Exercises

Last updated on 2024-03-12 | Edit this page

Exercises


Here are some exercises for you to try yourself out in R, to practice your knowledge on probability distributions, and to construct and interpret meaningful visualizations.

Please feel encouraged to work in RStudio on your own computer for this! This way, you will have an installation and some scripts ready once you decide to work on your own data.

To install all packages necessary for completing the exercises and running the examples in this tutorial, run the following command on your computer:

R

source("https://www.huber.embl.de/users/kaspar/biostat_2021/install_packages_biostat.R")

The discoveries data

Consider the discoveries data.

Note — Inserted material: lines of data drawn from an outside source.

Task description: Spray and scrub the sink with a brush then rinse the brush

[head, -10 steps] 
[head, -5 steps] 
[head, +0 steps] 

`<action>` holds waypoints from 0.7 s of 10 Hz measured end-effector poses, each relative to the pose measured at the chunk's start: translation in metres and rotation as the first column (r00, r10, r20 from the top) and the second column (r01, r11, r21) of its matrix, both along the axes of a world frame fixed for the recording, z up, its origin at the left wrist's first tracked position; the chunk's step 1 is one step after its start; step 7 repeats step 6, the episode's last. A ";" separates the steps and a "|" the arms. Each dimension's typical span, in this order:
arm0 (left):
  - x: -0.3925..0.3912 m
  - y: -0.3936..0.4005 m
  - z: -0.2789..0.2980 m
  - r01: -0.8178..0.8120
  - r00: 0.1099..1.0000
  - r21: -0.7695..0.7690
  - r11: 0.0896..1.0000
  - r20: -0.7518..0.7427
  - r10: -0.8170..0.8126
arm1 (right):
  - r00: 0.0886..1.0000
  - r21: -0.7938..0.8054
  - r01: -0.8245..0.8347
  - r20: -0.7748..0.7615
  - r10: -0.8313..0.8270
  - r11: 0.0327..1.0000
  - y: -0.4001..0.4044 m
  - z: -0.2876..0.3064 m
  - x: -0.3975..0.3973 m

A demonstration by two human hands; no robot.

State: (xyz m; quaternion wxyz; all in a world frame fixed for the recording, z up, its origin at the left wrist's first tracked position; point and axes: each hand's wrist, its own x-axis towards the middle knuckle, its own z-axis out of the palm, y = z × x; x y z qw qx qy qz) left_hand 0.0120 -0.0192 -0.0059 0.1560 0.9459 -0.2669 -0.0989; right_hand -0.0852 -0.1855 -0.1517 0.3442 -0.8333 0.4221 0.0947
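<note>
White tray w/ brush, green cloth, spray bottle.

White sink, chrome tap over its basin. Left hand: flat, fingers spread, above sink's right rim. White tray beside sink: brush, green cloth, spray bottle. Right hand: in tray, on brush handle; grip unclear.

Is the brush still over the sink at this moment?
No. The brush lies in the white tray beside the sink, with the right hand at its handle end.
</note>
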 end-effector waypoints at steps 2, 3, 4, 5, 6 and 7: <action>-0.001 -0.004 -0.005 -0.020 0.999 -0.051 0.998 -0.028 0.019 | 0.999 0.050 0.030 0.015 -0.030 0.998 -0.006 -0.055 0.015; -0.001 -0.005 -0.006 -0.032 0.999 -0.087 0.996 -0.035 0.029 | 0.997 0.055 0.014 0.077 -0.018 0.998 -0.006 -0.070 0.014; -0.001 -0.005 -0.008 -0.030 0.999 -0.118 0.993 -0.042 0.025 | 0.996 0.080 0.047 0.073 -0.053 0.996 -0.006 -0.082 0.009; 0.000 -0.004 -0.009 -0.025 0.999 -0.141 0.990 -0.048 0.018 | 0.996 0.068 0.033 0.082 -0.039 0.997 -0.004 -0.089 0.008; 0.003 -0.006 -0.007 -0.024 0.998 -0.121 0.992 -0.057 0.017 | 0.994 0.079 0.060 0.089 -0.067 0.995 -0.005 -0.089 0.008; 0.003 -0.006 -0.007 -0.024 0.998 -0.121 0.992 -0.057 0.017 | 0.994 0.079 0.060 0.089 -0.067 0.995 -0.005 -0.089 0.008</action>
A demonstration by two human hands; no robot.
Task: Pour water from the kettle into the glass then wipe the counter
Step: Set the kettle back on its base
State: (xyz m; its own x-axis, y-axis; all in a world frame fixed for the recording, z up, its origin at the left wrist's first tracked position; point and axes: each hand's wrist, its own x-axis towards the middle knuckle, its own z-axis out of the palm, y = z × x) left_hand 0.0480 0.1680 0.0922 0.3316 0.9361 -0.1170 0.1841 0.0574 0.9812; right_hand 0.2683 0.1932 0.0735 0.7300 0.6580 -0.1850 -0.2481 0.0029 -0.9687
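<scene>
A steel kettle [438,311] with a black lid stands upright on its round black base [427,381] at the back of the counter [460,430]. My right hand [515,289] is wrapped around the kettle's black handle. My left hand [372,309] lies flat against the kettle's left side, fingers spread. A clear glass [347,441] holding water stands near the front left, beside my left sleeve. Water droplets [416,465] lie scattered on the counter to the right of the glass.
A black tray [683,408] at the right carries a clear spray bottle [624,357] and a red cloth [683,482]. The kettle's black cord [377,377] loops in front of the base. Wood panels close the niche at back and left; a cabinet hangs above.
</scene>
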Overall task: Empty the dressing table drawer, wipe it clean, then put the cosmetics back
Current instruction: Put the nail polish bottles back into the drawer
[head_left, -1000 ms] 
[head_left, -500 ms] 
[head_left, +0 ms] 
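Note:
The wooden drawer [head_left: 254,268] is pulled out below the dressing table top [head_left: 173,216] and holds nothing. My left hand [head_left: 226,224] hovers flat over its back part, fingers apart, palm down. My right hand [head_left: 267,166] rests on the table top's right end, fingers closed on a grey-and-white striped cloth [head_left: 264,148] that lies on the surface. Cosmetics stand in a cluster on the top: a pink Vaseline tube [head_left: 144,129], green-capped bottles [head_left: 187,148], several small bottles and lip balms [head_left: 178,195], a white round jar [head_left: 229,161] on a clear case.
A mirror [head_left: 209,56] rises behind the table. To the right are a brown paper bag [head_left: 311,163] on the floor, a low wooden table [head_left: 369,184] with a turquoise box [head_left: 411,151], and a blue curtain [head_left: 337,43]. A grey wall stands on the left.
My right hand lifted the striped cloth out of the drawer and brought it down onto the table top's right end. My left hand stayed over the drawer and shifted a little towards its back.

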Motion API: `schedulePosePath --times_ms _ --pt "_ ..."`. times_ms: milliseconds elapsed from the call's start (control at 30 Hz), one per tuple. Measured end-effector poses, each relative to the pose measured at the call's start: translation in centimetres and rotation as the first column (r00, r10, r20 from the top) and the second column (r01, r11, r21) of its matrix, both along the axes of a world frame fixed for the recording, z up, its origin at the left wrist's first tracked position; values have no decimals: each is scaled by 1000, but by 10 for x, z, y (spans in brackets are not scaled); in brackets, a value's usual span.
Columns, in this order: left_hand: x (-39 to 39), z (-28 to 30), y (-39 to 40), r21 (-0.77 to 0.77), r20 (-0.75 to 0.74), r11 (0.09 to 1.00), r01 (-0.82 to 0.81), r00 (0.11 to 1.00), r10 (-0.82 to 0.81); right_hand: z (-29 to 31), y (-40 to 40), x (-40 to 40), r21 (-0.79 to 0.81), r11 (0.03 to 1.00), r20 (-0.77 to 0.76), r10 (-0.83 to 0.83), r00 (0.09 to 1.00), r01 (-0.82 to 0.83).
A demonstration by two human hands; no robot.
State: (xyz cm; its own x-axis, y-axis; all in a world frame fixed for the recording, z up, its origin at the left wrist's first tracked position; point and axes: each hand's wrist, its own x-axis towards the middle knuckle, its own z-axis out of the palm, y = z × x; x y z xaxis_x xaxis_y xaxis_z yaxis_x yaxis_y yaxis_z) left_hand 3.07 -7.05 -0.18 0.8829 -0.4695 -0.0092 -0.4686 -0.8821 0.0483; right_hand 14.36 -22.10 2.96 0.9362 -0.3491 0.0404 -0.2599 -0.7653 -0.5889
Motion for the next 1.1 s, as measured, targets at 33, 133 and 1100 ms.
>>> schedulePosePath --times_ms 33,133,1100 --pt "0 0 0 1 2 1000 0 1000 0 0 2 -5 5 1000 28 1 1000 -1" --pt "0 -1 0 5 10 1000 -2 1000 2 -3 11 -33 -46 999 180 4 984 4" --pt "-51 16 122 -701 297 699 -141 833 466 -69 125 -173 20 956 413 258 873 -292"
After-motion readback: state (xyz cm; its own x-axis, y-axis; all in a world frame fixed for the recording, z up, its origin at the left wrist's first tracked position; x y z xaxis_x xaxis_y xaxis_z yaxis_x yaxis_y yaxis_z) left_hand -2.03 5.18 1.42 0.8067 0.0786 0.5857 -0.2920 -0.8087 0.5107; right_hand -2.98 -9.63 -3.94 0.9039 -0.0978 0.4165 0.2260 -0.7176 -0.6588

This data set is contained in base R and has the number of “great inventions” for a number of years. These are clearly count data.

  1. Look up the example data using the R help function.
  2. Compare the fit to a Poisson with a fit to a negative binomial (=gamma poisson) distribution.
  3. Which of the two distribution do you think describe the data better? And what could be a reason for that (remember what the data describe)?
  4. What could be problematic about fitting a Poisson or negative binomial distribution to these data? Which assumption could be violated?

R

discov <-  discoveries[1:100]
library(vcd)

OUTPUT

Loading required package: grid

ELISA example

This example is modified from chapter 1 in MSMB by Susan Holmes and Wolfgang Huber.

When testing certain pharmaceutical compounds, it is important to detect proteins that provoke an allergic reaction. The molecular sites that are responsible for such reactions are called epitopes.

ELISA assays are used to detect specific epitopes at different positions along a protein. The protein is tested at 100 different positions, supposed to be independent. For each patient, this position can either be a hit, or not. We’re going to study the data for 50 patients tallied at each of the 100 positions.

Start with the following lines:

R

epitope_data <- data.frame(position=1:100,
                           count=c(2, 0, 1, 0, 0, 0, 2, 1, 0, 0, 0, 0, 0, 0, 0, 0, 0, 1, 1, 1, 0, 0, 1, 0, 1, 0, 0, 0, 1, 0, 0, 0, 0, 1, 0, 1, 1, 0, 1, 2, 2, 7, 1, 0, 2, 0, 1, 0, 1, 1, 1, 1, 0, 1, 0, 0, 0, 0, 1, 2, 2, 1, 0, 0, 0, 0, 0, 1, 0, 0, 0, 1, 1, 0, 0, 1, 1, 0, 0, 0, 0, 1, 0, 0, 0, 1, 0, 1, 0, 0, 1, 1, 0, 0, 1, 1, 0, 0, 1, 0))

In this data frame, the number of hits among the 50 patients is counted at each position.

  1. Plot the data in a meaningful way.
  2. Fit the counts to a Poisson distribution. What is the fitted rate parameter?
  3. Does this look like a good fit?
  4. ELISAs can give false positives at a certain rate. False positive means declaring a hit – we think we have an epitope – when there is none. Assume that most of the positions actually don’t contain an epitope. In this case, you can consider the fitted Poisson model as the “background noise” model, with lambda giving the expected number of false positives. Given this model, what are the chances of seeing a value as large as 7, if no epitope is present?

Mice data

Load the mice data:

R

mice_pheno <- read_csv(file= url("https://raw.githubusercontent.com/genomicsclass/dagdata/master/inst/extdata/mice_pheno.csv"))
  1. Plot a histogram, and a normal-QQ plot for female control mice. Would you say the weights follow a normal distribution?
  2. For comparing the control and high-fat group (for female mice), show the ECDF of both in the same plot.